By Stephen M. Shapiro
Leaders of organizations often use the expression “Think outside the box” when urging their employees to innovate. The belief is that eliminating constraints and allowing people to think freely will increase creativity.
Although this tabula rasa, or “blank slate,” method of innovation is conventional wisdom, this unbounded approach actually reduces creativity and leads to abstract or impractical solutions. A television scriptwriter in Hollywood once told me that he actually liked the idea of “creativity within constraints,” as it gave him a starting point and then he could “riff” from there.
Instead of telling your employees to think outside the box, give them a “better box” to innovate inside of. These constraints will actually increase creativity and lead to useful solutions.
Albert Einstein reputedly said, “If I had an hour to save the world, I would spend 59 minutes defining the problem and 1 minute finding solutions.” In my experience, most companies spend the full 60 minutes finding solutions to problems that just don’t matter.
Well-defined challenges guide innovation efforts, provide useful constraints, and define that “better box.”
Challenge-driven innovation
All companies have challenges. They can be technical challenges on how to create a particular chemical compound. They can be marketing challenges on how to best describe your product to increase market share. They can be HR challenges around improving employee engagement. Or they can be process improvement challenges.
Let’s face it: Your organization has no shortage of problems and you can find these challenges everywhere — from your customers, employees, shareholders, consultants, vendors, competitors, and more.
An organization’s ability to change (i.e., innovate) hinges on its ability to identify and solve these challenges.
Why challenge-driven innovation?
There are a number of inherent advantages to using a challenge-driven approach over an idea-driven approach to innovation:
- Challenges are the best way to ask your employees, customers, or any community for help. It allows them to focus their energies on finding solutions that will ultimately be relevant to the needs of the organization.
- Because of the nature of challenges, there are tools to evaluate the amount of time spent finding solutions. When challenge-driven innovation is done properly, you can measure the ROI of each challenge and the overall program.
- With a challenge-driven approach, you can assign owners, resources and funding, evaluators, and evaluation criteria before investing the valuable time of employees and others.
- Owner/sponsor — In nearly every situation, a challenge has a home; someone wants this problem solved. Therefore, assign the owner of the challenge up front. This ensures that when you get a solution, you can move things forward quickly.

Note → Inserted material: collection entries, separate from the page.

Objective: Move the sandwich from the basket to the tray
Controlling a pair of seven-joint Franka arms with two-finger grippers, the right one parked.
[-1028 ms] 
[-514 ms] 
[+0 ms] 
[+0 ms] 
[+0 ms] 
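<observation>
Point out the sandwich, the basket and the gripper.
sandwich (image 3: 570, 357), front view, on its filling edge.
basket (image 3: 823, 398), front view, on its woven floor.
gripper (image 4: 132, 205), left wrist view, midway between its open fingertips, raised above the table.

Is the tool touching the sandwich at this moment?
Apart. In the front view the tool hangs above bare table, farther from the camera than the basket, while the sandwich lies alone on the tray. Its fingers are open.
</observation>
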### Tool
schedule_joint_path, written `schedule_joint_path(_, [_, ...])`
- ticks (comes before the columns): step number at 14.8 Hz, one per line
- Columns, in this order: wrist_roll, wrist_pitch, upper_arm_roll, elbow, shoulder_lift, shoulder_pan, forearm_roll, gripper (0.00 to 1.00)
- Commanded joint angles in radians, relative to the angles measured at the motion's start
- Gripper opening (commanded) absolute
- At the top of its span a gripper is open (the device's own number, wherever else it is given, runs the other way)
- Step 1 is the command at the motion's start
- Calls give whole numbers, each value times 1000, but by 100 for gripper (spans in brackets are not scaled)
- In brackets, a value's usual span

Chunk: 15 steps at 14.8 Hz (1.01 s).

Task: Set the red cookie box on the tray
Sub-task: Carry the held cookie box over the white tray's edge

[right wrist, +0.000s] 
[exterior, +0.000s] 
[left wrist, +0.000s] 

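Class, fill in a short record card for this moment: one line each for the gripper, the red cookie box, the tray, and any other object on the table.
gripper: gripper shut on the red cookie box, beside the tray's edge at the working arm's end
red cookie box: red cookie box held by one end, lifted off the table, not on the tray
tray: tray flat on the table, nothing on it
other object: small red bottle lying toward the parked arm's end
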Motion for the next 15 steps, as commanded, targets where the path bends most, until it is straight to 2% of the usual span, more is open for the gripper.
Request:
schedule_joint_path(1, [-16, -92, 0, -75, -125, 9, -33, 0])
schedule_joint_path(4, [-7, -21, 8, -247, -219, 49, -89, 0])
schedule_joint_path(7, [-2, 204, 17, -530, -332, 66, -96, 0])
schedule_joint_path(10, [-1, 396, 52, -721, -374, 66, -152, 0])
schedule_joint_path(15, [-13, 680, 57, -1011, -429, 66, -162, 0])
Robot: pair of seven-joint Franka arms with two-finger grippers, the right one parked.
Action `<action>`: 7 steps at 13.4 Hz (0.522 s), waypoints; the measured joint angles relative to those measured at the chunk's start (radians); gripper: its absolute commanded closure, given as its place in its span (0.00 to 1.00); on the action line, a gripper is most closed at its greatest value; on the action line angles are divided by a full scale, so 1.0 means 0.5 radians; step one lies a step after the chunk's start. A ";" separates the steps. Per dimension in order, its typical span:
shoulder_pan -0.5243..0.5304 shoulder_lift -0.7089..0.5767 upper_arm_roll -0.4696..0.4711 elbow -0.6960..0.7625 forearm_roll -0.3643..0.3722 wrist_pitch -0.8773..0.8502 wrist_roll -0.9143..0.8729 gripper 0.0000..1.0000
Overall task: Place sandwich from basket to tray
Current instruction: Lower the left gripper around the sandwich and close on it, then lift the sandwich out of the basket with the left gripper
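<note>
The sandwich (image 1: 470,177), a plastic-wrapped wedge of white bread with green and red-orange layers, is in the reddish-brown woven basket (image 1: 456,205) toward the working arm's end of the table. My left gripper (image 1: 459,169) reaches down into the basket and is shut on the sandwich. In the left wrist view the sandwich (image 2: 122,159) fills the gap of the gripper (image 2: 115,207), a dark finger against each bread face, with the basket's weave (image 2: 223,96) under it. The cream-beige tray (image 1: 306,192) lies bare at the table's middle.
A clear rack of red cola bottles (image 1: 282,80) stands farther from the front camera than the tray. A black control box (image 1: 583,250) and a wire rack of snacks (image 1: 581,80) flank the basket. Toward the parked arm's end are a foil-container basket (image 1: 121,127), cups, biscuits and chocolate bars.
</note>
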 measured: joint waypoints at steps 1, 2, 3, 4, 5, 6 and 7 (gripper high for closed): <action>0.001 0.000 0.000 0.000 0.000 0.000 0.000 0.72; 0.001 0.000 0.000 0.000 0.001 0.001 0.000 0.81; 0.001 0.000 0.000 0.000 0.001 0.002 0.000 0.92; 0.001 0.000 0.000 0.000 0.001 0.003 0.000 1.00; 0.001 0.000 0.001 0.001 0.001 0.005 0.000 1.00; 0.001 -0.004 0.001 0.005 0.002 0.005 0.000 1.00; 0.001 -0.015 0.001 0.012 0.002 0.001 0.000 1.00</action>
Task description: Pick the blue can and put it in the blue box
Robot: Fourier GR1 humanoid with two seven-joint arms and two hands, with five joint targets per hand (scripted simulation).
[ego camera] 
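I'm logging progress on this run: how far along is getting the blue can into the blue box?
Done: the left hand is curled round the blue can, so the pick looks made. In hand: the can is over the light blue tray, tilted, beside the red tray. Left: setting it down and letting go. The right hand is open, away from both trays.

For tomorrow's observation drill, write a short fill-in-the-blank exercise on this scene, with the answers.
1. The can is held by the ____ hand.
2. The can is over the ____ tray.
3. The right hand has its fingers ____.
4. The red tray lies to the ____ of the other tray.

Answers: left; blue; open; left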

- Resources and funding — To implement any solution, you will need people and money. Given the importance and scope of a challenge, allocate these resources up front so that when a solution is found, you don’t need to scramble.
- Evaluators — When solutions are submitted, you will want a team of people to evaluate the submissions. Have evaluators in place who understand the big picture and will help ensure that the best solutions are selected.
- Evaluation criteria — This one is important. Establish the evaluation criteria before posing the challenge, thereby creating a self-vetting process. This helps the people providing solutions know the boundaries that their solutions must meet, preventing fluffy or irrelevant answers.
Idea-driven vs. challenge-driven
The idea-driven approach to innovation does not allow for any of the above. With well-defined challenges, all of them are possible.
The difference between the idea-driven approach and the challenge-driven approach is analogous to the difference between two fishing techniques.
Idea-driven approaches are like a fisherman choosing a random spot in the middle of the ocean and casting an extraordinarily expansive net. While using an untargeted approach like this might yield some fish, that fisherman will also collect shoes, tires, seaweed, and other undesirable items. And the fish he does catch will probably not be the specific type he was looking for.
Contrast that with a fisherman who purposefully locates a school of fish and then deliberately selects the appropriate rod, reel, line, leader, bait, and hook for catching exactly the type of fish he wants, effectively minimizing waste and maximizing the effect of his efforts. As the old expression goes: “If you want to catch fish, go where the fish are.” This is the challenge-driven approach.
Establishing boundaries does not necessarily put constraints on innovation efforts. In actuality, if done correctly, it has the capacity to dramatically enhance creativity and increase organizational effectiveness.